This article provides a quick reference for video codec details from H.264 to LCEVC, excluding EVC, because so little progress has been made on productization.

Codec Overview

Starting at the top, the year released emphasizes how long H.264 has remained the dominant codec, as evidenced by ReThink’s 2023 usage rate of about 72%. Browser penetration, as measured by CanIuse, is the obvious reason why; H.264 simply plays everywhere, though by 2030, ReThink predicts usage will shrink to about 19%

Both VP9 and HEVC launched in June 2013; while VP9 leads in browser penetration, HEVC leads in usage. Looking ahead, ReThink shows VP9 regressing slightly over the next seven years, HEVC is the big winner, jumping 26% from 18% to 44%.

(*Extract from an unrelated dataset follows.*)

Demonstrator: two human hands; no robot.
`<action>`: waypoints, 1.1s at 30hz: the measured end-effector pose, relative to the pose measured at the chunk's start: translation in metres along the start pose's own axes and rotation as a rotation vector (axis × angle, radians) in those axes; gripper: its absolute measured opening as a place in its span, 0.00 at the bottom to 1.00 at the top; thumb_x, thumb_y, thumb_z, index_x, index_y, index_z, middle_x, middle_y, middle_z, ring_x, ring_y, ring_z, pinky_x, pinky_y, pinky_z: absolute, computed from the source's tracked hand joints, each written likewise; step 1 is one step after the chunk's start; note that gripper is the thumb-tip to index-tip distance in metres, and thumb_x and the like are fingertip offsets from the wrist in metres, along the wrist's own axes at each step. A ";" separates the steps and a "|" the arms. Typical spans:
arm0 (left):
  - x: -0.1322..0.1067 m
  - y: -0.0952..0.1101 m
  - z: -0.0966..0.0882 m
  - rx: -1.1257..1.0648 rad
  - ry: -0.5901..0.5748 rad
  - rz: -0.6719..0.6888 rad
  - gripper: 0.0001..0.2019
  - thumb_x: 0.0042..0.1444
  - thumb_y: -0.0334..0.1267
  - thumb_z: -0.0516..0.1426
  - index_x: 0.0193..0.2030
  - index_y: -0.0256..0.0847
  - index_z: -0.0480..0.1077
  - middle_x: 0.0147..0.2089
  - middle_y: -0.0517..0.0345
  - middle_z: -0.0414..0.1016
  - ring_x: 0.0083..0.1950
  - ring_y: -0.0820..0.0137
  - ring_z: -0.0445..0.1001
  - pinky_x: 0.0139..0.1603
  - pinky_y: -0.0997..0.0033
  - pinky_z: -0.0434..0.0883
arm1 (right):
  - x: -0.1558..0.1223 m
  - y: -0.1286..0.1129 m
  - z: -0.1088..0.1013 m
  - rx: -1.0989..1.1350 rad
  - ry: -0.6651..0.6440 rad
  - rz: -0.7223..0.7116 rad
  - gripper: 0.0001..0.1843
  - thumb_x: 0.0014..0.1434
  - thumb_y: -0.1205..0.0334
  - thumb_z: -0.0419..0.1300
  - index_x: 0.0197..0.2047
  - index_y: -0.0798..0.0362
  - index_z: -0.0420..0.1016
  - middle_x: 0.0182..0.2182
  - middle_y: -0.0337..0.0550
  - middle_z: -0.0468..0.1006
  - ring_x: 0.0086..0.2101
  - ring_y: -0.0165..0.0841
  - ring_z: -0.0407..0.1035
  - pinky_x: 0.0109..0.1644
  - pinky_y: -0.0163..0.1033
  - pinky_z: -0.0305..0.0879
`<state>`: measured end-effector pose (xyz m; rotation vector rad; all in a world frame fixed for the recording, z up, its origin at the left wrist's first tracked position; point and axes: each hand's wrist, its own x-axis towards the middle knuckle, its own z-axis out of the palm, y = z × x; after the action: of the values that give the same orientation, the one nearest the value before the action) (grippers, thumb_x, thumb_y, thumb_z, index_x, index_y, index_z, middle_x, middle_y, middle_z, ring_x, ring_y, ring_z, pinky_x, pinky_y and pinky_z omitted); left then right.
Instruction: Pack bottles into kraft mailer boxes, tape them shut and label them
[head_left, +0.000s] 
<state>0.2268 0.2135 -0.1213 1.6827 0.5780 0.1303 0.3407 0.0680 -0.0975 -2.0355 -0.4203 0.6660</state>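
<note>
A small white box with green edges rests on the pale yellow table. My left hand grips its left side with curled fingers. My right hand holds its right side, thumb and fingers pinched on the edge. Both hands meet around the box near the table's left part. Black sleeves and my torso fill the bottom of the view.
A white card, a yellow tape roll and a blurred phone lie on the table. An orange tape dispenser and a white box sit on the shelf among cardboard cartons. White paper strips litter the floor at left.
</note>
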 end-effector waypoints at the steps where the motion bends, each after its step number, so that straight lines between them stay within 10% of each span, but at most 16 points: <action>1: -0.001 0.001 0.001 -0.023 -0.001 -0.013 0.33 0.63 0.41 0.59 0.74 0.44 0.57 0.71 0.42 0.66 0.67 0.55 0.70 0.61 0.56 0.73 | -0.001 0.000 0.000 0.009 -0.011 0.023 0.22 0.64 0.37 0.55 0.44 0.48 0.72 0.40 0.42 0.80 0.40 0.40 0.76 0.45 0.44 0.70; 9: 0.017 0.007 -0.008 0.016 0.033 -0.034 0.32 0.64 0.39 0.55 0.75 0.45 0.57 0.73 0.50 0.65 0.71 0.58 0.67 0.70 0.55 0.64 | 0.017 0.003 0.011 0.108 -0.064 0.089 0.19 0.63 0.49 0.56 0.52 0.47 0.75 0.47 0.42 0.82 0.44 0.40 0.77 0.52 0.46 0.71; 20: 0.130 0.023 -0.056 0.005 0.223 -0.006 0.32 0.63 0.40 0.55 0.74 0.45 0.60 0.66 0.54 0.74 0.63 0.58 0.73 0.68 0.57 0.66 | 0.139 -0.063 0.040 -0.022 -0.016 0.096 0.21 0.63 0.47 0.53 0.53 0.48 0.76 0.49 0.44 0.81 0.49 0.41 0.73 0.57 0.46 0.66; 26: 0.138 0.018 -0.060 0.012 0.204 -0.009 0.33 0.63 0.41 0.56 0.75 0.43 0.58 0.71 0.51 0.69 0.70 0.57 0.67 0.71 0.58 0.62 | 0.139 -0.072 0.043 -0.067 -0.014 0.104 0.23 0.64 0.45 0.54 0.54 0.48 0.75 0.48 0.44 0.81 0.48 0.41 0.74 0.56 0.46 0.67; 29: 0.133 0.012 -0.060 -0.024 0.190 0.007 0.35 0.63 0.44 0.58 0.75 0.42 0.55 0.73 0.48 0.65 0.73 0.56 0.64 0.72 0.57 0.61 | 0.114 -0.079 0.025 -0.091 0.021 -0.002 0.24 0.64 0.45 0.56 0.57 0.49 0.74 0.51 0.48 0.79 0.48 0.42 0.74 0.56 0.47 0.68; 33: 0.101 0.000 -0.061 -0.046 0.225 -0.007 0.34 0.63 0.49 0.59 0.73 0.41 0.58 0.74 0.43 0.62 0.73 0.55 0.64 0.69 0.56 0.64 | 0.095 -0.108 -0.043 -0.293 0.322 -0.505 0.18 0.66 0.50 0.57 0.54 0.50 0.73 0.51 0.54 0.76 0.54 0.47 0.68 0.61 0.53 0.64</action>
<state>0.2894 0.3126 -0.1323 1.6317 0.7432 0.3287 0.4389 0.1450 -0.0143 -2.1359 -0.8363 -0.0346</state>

AV1 launched in 2018 and enjoys 70.45% browser support, with the biggest missing chunk attributed to Apple. ReThink’s estimated AV1 usage of 2% is a bit of a head-scratcher, given YouTube’s extensive use of AV1, as well as Meta and Netflix. Of course, Google, Meta, and Netflix are all in the Alliance for Open Media (AOMedia), the organization that created AV1, so their AV1 usage isn’t a surprise.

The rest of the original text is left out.